* _TASK ITEM_: From the records below, extract only the lines running from the line with "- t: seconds" to the line with "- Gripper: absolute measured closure", both lines included, reproducing them exactly.

────────

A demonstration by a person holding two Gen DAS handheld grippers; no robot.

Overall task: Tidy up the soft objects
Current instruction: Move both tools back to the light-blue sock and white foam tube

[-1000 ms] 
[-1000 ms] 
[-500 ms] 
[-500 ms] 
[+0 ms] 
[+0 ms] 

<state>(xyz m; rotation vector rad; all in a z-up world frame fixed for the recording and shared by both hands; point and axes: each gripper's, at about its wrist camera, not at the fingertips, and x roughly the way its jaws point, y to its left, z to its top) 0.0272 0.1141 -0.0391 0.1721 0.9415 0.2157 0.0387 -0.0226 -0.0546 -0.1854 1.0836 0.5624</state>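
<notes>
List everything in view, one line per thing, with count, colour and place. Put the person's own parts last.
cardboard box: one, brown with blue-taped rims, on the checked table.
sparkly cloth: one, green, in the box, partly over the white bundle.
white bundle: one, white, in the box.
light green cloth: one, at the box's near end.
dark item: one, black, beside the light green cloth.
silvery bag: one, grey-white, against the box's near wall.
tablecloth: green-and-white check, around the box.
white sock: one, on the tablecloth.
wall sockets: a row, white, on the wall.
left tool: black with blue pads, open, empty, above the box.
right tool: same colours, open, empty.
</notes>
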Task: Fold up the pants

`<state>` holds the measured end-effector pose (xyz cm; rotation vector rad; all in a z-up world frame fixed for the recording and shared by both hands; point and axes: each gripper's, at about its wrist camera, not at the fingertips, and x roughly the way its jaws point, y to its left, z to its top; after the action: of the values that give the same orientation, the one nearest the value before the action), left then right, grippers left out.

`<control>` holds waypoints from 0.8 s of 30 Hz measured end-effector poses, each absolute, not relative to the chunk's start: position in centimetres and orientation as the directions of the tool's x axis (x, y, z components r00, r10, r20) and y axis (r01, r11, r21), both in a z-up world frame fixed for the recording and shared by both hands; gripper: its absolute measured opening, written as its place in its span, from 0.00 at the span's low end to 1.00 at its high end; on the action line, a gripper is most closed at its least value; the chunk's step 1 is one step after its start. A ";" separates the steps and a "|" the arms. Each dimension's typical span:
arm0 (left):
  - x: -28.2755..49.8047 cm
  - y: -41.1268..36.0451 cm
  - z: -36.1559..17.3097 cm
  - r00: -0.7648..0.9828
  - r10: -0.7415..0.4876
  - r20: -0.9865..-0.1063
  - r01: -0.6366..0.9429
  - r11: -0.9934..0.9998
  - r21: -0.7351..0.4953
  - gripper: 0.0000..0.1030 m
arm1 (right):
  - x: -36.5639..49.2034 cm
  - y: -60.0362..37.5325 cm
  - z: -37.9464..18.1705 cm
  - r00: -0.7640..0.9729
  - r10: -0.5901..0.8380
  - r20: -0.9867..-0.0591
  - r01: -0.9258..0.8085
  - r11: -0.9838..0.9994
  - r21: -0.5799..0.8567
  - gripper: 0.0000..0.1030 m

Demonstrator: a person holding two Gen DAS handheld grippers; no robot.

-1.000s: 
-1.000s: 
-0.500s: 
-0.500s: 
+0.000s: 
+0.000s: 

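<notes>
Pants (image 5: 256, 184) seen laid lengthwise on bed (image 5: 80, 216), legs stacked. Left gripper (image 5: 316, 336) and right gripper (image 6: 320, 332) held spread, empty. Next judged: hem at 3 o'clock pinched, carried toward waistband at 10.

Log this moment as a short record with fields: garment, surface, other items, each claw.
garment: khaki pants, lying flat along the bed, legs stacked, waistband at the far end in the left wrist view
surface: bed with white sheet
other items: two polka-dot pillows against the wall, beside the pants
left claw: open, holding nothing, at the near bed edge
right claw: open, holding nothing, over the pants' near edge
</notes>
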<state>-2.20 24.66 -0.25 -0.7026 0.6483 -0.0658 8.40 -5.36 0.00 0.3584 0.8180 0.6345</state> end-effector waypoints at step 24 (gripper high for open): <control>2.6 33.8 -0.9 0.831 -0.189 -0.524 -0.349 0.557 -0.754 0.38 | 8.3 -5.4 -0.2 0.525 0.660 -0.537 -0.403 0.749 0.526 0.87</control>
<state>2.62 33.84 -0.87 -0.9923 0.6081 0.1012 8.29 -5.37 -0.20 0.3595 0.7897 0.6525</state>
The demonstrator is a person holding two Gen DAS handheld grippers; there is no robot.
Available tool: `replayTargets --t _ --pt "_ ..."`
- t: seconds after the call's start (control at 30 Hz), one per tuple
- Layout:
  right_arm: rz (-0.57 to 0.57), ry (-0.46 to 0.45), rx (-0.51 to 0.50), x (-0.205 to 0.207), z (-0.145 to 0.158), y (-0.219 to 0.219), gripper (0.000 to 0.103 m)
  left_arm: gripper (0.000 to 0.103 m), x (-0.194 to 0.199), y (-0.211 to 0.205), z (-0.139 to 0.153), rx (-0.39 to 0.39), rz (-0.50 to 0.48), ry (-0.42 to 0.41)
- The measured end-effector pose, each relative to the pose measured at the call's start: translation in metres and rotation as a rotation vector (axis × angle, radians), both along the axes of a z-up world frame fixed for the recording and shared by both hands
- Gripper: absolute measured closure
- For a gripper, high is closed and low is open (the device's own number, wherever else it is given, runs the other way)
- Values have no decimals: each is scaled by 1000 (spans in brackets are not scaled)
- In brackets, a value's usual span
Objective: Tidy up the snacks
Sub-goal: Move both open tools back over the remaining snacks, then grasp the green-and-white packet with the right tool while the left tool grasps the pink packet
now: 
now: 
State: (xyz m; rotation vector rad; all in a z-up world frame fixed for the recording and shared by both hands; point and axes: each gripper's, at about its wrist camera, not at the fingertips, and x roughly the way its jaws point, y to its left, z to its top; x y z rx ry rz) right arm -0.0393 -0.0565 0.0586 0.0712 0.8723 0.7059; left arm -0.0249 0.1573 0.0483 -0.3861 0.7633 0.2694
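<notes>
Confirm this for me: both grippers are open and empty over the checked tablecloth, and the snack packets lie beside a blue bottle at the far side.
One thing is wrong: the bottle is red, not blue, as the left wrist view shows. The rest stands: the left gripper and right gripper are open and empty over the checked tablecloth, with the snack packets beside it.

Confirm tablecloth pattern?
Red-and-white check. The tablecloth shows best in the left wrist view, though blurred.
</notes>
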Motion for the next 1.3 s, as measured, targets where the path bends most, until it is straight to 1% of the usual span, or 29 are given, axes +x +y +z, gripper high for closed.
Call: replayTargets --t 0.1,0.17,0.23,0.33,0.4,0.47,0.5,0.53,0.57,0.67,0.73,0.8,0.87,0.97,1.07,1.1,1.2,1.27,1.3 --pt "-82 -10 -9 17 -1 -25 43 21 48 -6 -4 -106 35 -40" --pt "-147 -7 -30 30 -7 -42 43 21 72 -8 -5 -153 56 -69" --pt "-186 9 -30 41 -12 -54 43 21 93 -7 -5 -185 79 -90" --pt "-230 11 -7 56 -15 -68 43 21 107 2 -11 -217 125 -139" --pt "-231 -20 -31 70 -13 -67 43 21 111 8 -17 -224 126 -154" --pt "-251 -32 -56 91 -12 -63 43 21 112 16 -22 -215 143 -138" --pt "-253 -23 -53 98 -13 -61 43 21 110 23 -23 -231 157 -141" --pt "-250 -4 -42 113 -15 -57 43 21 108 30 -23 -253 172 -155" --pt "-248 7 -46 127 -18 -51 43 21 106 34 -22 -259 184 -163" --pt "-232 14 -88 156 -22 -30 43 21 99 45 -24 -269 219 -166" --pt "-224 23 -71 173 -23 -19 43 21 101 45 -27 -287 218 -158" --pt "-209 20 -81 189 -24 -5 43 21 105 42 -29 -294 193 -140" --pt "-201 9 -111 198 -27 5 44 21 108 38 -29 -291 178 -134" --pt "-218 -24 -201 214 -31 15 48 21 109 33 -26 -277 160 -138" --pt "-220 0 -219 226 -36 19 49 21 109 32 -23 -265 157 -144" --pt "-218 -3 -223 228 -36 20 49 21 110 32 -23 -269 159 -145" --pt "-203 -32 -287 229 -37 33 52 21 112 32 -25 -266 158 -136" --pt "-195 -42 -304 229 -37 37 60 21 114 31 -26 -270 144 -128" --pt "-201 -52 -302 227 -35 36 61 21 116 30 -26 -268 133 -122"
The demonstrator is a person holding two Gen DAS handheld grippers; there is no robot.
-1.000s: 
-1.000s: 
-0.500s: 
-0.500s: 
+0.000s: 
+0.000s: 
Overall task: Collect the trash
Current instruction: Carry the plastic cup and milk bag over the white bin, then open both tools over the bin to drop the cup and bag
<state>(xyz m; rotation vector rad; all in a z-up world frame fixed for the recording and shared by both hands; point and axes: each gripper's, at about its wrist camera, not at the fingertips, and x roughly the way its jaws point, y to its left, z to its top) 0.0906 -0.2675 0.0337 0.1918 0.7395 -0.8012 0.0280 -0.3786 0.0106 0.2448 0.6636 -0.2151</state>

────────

* _OUTPUT OF THE TASK_:
- t: seconds after the call's start (control at 30 Hz), one per tuple
- Layout:
  right_arm: rz (-0.57 to 0.57), ry (-0.46 to 0.45), rx (-0.51 to 0.50), x (-0.205 to 0.207), z (-0.145 to 0.158), y (-0.219 to 0.219), gripper (0.000 to 0.103 m)
  left_arm: gripper (0.000 to 0.103 m), x (-0.194 to 0.199), y (-0.211 to 0.205), z (-0.139 to 0.153), rx (-0.39 to 0.39), rz (-0.50 to 0.48), ry (-0.42 to 0.41)
- The measured end-effector pose, each relative to the pose measured at the call's start: translation in metres and rotation as a rotation vector (axis × angle, radians), both along the axes of a z-up world frame fixed for the recording and shared by both hands
- Gripper: absolute measured closure

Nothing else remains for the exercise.